An S3 object of class `SplineOmics` that contains all the necessary data and parameters for the analysis, including:

  • data: The original expression dataset used for differential expression analysis.

  • meta: A dataframe containing metadata corresponding to the data, must include a 'Time' column and any columns specified by conditions.

  • design: A character of length 1 representing the limma design formula.

  • condition: Character of length 1 specifying the column name in meta used to define groups for analysis.

  • spline_params: A list of spline parameters for the analysis.

  • meta_batch_column: A character string specifying the column name in the metadata used for batch effect removal.

  • meta_batch2_column: A character string specifying the second column name in the metadata used for batch effect removal.

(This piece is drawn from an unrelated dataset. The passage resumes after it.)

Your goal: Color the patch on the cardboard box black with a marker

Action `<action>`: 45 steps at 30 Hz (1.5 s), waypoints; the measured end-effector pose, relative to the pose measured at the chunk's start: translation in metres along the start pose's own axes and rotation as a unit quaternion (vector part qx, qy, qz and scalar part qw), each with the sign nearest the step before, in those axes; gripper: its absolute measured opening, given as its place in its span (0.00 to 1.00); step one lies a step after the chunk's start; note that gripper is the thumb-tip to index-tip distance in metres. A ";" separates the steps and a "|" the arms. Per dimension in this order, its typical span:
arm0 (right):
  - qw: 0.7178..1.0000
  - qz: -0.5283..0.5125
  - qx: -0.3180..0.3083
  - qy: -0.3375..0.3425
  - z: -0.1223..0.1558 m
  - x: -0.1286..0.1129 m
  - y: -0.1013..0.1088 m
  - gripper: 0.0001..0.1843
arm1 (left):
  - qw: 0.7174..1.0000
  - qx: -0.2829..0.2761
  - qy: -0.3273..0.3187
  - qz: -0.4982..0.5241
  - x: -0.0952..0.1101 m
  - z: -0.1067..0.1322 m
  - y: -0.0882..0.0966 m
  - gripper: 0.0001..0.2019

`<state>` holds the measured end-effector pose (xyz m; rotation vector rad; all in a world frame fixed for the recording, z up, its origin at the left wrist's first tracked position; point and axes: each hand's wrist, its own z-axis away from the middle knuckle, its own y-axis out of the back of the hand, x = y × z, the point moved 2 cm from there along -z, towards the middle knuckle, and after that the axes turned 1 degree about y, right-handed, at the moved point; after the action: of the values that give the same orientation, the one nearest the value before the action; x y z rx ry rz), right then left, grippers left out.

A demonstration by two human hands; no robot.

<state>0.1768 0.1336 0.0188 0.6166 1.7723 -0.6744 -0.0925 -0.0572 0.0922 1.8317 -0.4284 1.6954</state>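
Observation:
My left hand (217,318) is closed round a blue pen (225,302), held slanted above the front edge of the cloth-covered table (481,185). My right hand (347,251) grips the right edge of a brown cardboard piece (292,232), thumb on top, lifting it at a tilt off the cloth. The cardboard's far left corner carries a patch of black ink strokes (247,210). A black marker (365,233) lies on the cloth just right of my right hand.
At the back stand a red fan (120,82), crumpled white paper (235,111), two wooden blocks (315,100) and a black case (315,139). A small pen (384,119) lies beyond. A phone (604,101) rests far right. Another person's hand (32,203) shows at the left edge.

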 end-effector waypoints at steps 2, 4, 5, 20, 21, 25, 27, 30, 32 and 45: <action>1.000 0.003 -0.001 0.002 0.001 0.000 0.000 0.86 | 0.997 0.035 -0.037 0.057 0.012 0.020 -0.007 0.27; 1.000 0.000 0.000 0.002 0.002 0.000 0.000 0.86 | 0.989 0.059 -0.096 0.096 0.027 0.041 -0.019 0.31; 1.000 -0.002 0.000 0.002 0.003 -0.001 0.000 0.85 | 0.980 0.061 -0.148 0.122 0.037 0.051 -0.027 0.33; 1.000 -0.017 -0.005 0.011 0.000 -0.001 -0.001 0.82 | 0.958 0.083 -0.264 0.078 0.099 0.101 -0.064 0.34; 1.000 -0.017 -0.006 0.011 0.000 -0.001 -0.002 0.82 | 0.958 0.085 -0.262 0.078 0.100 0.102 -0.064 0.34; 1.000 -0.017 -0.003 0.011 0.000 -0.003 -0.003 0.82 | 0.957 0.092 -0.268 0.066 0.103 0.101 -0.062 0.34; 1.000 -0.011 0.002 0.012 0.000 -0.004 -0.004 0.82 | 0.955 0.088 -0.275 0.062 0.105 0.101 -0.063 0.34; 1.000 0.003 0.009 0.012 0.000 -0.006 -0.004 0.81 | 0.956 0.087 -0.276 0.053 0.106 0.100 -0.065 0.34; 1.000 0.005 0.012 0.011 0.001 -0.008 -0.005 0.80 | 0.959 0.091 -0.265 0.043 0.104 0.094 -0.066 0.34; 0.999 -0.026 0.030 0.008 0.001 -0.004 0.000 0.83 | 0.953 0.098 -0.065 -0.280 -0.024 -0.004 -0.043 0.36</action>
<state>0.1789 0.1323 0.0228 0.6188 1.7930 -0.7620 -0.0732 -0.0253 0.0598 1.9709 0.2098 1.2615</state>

  • limma_splines_result: A list of data frames, each representing a top table from differential expression analysis, containing at least 'adj.P.Val' and expression data columns.

clusters

Character or integer vector specifying the number of clusters

adj_pthresholds

Numeric vector of p-value thresholds for filtering hits in each top table.

adj_pthresh_avrg_diff_conditions

p-value threshold for the results from the average difference of the condition limma result. Per default 0 ( turned off).

adj_pthresh_interaction_condition_time

p-value threshold for the results from the interaction of condition and time limma result. Per default 0 (turned off).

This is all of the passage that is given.